■ Problem description: Find the line with "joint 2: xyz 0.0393" in the records below. Copy it and every line after it, up to and including the line with "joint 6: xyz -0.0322".

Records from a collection
- - - - -

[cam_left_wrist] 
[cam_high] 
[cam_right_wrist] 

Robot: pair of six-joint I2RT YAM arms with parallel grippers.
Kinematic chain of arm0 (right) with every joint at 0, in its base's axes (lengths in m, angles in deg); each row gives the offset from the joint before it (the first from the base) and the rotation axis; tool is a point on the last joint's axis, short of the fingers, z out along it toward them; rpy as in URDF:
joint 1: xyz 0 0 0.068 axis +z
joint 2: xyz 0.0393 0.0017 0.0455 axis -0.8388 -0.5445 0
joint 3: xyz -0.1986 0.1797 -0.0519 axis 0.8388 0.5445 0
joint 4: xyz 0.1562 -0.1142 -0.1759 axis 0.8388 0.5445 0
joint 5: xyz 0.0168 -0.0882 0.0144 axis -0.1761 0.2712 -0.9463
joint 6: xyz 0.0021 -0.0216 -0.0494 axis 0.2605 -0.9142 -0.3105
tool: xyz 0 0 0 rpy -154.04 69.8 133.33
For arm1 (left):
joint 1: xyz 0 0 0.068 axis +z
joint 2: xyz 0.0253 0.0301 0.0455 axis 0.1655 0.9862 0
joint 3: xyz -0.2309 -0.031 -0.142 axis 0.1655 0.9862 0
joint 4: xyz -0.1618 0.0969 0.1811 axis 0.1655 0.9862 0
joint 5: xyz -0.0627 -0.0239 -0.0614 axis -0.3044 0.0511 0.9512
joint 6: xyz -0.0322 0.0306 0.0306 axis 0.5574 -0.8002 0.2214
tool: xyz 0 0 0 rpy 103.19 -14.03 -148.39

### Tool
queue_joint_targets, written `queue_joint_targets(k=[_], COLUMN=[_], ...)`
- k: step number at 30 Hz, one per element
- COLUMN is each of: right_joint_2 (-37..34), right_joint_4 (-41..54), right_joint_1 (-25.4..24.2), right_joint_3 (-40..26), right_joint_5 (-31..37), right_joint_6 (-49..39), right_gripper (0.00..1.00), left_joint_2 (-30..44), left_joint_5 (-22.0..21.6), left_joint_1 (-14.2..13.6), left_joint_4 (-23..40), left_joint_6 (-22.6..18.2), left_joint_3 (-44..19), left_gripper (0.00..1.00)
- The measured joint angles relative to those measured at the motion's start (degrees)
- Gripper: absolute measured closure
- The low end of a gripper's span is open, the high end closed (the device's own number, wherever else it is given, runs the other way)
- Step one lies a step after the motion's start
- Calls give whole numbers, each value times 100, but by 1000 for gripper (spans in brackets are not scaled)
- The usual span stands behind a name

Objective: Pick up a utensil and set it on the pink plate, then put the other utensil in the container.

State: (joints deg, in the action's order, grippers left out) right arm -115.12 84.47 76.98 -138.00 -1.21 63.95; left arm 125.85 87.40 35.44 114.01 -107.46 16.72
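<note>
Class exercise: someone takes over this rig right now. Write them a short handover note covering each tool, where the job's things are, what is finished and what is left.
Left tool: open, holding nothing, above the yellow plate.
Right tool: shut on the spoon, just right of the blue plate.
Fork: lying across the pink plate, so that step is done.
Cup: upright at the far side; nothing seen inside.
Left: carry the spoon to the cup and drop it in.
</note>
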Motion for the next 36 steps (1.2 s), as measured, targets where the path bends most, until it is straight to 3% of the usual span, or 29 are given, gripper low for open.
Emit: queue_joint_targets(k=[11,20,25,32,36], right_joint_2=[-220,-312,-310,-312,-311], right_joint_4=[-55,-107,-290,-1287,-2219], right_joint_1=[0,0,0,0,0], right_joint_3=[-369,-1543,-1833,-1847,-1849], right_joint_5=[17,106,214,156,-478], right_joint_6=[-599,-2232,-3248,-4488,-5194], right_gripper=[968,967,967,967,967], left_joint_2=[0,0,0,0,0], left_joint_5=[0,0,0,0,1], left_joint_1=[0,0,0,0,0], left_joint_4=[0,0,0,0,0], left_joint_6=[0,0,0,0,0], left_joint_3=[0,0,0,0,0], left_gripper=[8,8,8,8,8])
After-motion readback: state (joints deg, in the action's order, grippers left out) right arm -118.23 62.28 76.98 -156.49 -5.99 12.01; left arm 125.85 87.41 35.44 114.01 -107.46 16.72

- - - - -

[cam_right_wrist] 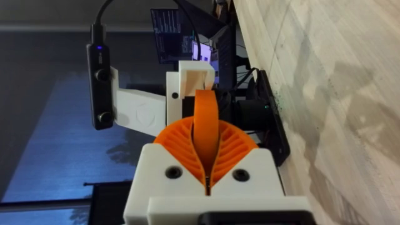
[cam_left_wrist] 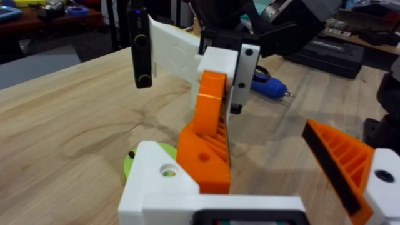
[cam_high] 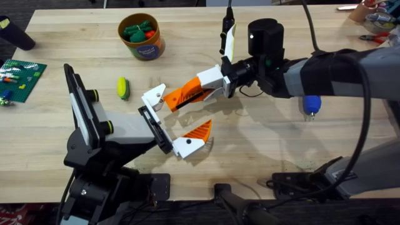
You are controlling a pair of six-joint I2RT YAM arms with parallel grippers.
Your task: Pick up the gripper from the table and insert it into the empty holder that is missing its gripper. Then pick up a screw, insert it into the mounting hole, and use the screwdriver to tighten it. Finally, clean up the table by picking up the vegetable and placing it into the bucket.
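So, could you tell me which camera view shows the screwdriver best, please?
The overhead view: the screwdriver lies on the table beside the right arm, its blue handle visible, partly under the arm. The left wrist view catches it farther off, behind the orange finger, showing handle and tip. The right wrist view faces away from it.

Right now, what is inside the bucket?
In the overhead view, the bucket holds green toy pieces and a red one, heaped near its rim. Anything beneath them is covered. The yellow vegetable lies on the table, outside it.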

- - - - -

■ Your response:
joint 2: xyz 0.0393 0.0017 0.0455 axis -0.8388 -0.5445 0
joint 3: xyz -0.1986 0.1797 -0.0519 axis 0.8388 0.5445 0
joint 4: xyz 0.1562 -0.1142 -0.1759 axis 0.8388 0.5445 0
joint 5: xyz 0.0168 -0.0882 0.0144 axis -0.1761 0.2712 -0.9463
joint 6: xyz 0.0021 -0.0216 -0.0494 axis 0.2605 -0.9142 -0.3105
tool: xyz 0 0 0 rpy -154.04 69.8 133.33
For arm1 (left):
joint 1: xyz 0 0 0.068 axis +z
joint 2: xyz 0.0253 0.0301 0.0455 axis 0.1655 0.9862 0
joint 3: xyz -0.2309 -0.031 -0.142 axis 0.1655 0.9862 0
joint 4: xyz -0.1618 0.0969 0.1811 axis 0.1655 0.9862 0
joint 5: xyz -0.0627 -0.0239 -0.0614 axis -0.3044 0.0511 0.9512
joint 6: xyz -0.0322 0.0306 0.0306 axis 0.5574 -0.8002 0.2214

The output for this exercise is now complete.